One Woman's Dangerous War Against the Most Hated Man on the Internet - co_pl_te
http://jezebel.com/one-womans-dangerous-war-against-the-most-hated-man-on-1469240835
======
marvin
A somewhat related note is that America's culture of sex-negativity, shame and
general hysteria around nudity is a required prerequisite for this type of
bullying and abuse. Look at the following paragraph:

> Jill became hysterical, repeating, "Oh, my God. No. Oh, my God. No."

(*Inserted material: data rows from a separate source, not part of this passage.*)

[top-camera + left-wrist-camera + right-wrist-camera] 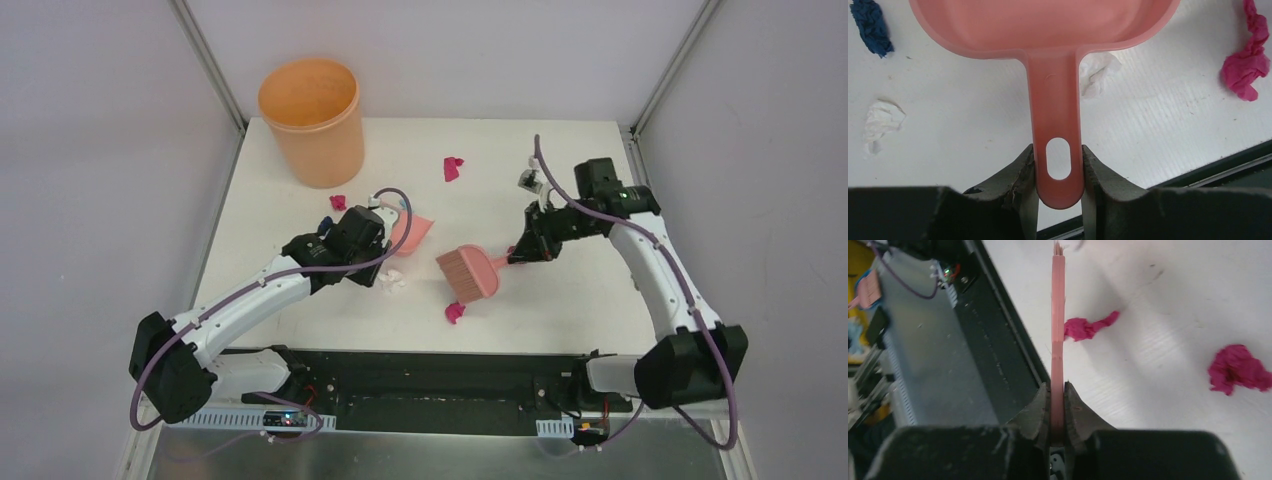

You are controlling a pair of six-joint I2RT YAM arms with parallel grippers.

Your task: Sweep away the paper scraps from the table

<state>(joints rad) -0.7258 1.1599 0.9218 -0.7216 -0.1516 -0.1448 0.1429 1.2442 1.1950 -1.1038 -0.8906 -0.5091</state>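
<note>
My left gripper (388, 236) (1058, 169) is shut on the handle of the salmon-pink dustpan (415, 232) (1048, 25), which rests over the white table (580, 310). Edge-on in the right wrist view, the salmon-pink hand brush (470, 272) (1058, 315) has my right gripper (518, 252) (1057, 399) shut on its handle. Magenta paper scraps lie at the back (453, 168), by the bucket (338, 202) and just below the brush (455, 313) (1088, 327). White wads (393, 278) (1100, 70) and a dark blue wad (872, 26) sit around the dustpan.
An orange bucket (310, 120) stands at the table's back left corner. Metal frame posts rise at the back corners. The black front rail (440, 375) runs along the near edge, close to the brush and the dustpan handle.
</note>
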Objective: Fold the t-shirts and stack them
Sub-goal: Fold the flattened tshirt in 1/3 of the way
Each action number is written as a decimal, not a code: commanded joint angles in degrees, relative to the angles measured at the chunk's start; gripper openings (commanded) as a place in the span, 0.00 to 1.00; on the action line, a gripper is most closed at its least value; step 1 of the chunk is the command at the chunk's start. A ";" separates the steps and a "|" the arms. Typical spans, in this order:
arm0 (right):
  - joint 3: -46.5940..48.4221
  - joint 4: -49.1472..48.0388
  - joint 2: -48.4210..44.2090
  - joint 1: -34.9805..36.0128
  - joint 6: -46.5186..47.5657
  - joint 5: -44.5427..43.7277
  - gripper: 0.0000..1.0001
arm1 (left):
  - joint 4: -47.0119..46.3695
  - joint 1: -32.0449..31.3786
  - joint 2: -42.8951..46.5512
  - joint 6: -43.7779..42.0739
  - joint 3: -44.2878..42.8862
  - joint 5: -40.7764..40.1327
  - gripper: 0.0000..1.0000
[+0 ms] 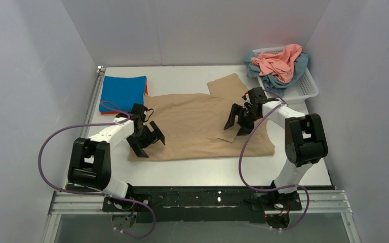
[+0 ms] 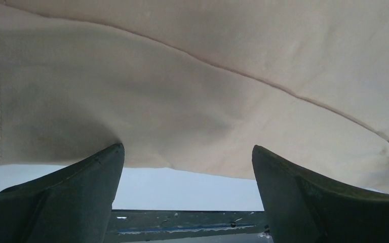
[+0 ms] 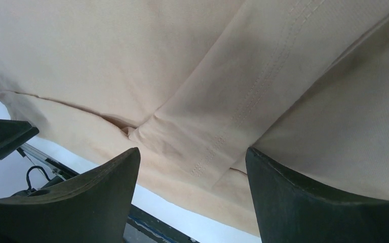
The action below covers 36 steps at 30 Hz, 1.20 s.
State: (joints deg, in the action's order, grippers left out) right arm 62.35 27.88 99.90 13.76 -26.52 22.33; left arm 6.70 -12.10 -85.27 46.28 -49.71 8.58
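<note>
On the white tabletop [image 1: 192, 174] the tan t-shirt [image 1: 192, 126] is spread, left tool [image 1: 147, 140] and right tool [image 1: 239, 122] released; both edges should be pinched evenly.

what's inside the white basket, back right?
A crumpled salmon-pink t-shirt lies on top of a dusty teal-blue t-shirt, which drapes over the rim of the basket. Anything beneath them, and most of the basket floor, is covered.
</note>
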 commanded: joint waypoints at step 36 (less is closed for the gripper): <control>9.88 -2.66 2.52 5.84 -5.29 -8.76 0.86 | 3.89 0.08 -0.32 -2.92 -6.69 0.50 0.98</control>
State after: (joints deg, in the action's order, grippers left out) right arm 78.15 21.80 105.86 19.79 -35.48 18.55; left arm 9.06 -12.10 -80.38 43.83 -52.23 6.37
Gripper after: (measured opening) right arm 0.852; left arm 0.981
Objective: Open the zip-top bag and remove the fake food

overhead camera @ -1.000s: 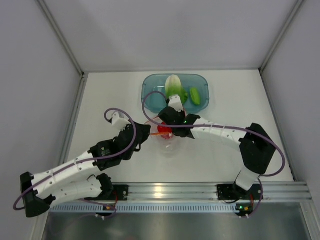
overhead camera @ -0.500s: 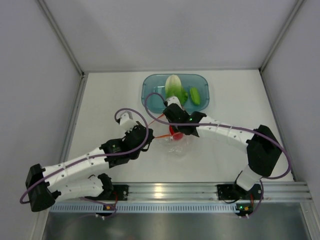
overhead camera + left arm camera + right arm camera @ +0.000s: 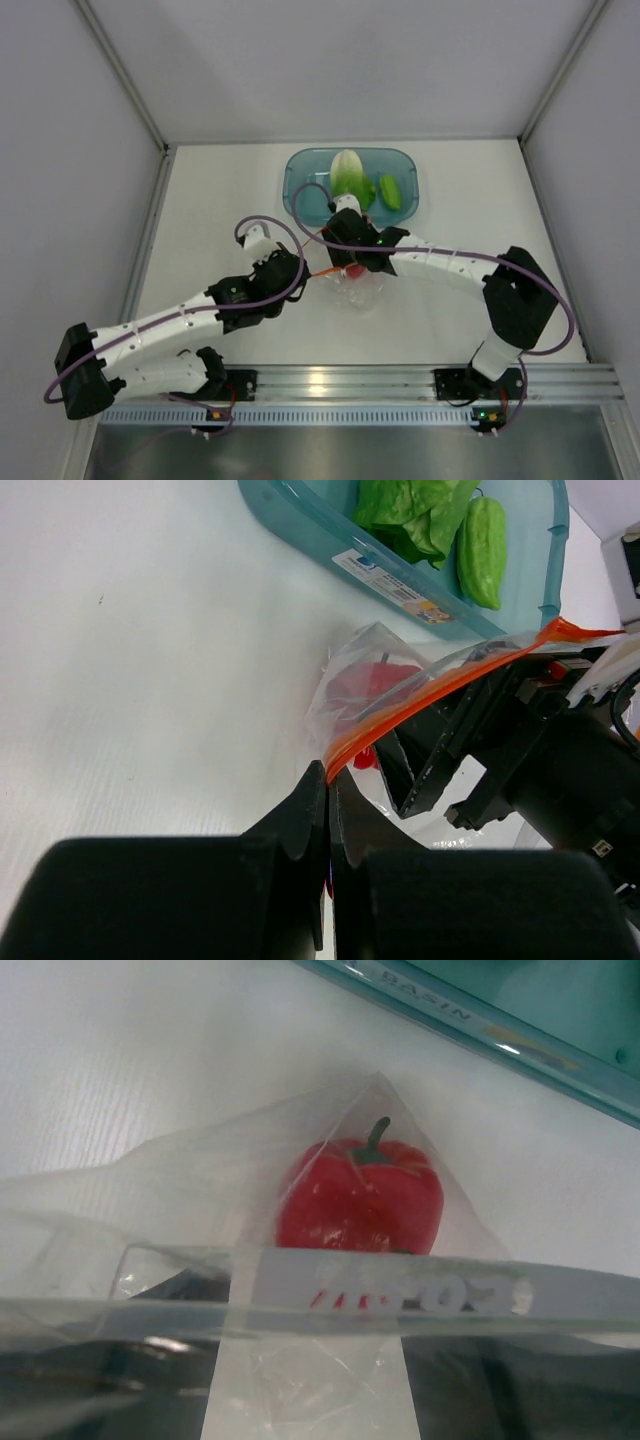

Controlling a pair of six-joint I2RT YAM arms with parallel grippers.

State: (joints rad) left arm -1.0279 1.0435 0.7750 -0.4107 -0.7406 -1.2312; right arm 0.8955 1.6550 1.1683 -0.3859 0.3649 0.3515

This is, obviously, the reaction of someone who fears repercussions from
others. And this is for completely harmless acts (taking nude photos), which
almost everyone does these days. And with good reason. Society in the US
clamps down hard on people (women to a greater degree, but also men) who have
the audacity to express their sexuality. That this expression was in no way
intended for the public, makes no difference. Once it becomes publicly known,
you are a slut (or a pervert) and harshly punished. Perverts are no good, and
sluts are worse. This cultural norm is the only reason this type of shaming
has any effect.

But really, we are all sluts and perverts. A good first step would be to go
after the psychopaths who run campaigns like these. A good second step would
be to abolish the cultural norms that allow sexuality and nudity to be used as
a weapon.

If you look at "alternative" sexual societies like swingers' clubs or BDSM
communities, you will often hear the word "pervert" or "slut" used in a
positive sense, the way homosexuals are reclaiming literally every derogatory
term used about their sexual identity. Most people in these communities are
very aware and careful regarding the reactions of outside society if it became
known what they do in their bedrooms, but the capability to make them feel bad
about themselves for acts of nudity or sex is often completely absent.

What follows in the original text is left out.